She falls silent again, until Sam prompts her gently. "And then what happened?"

"They took me to their car and they apologized but they said they had to blindfold me, so I couldn't see where we were going." Dean doesn't guess Alex's heard any of this before, not from how hard he's hanging onto the arm of the couch. "When we got there, they took me into a building, an old warehouse, and when they took off the blindfold, Steven was there."

She turns back and focuses on Sam. "I knew him, of course, even though my father never spoke about… work. Everyone knew Steven, even then. He told me my father had been drinking and talking and telling everyone who would listen about his brilliant daughter and how she knew things, things that even people who'd been in the business all their lives didn't know."

"And he told me that things were getting out of hand, so he'd brought me to this place, so he could see if my father was right."

"Christ," Alex chokes out. "I swear to God, Christiane, if the old man wasn't dead already, I'd kill him for this."

Personally, Dean would have a few things to say about the husband, but he guesses the dad isn't coming off like a prince either.

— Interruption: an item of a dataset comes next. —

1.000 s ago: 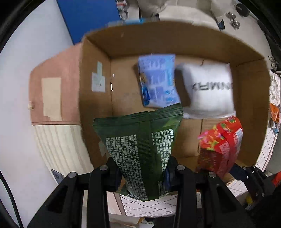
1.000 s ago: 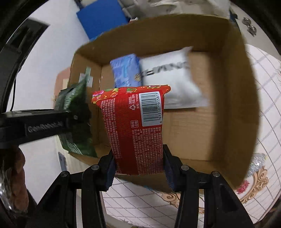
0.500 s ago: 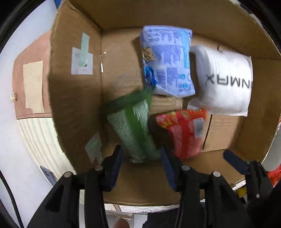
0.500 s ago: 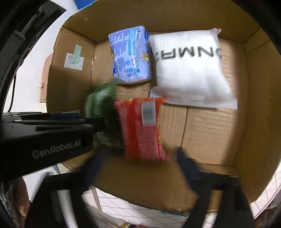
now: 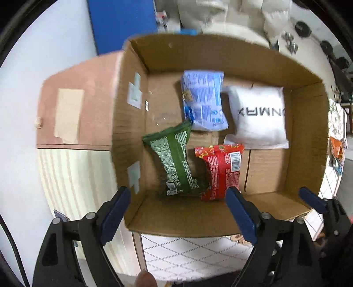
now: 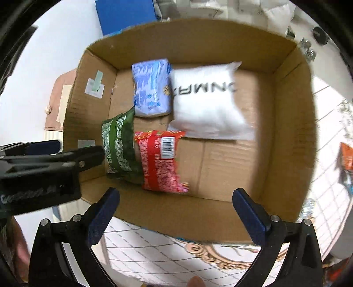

Christiane crosses back over and takes Alex's hand. "I tried to explain that I was only a grad student, that I didn't know anything special. but Steven just said he would be back in the morning. Oh, and that the building was safe, he had security all around it. He left and I--I went a little crazy. I was terrified. They were with my mother and with you, Alex, and I didn't know where my father was and I didn't know anything." The hysteria from earlier is bubbling closer to the surface, mixed with a sort of fatalistic bitterness. "I spent all my life being the Smart One, the one who knew things, and when it counted, when it really counted I didn't know a goddamned thing that would help. Not about anything in that lab, not even in a general sense."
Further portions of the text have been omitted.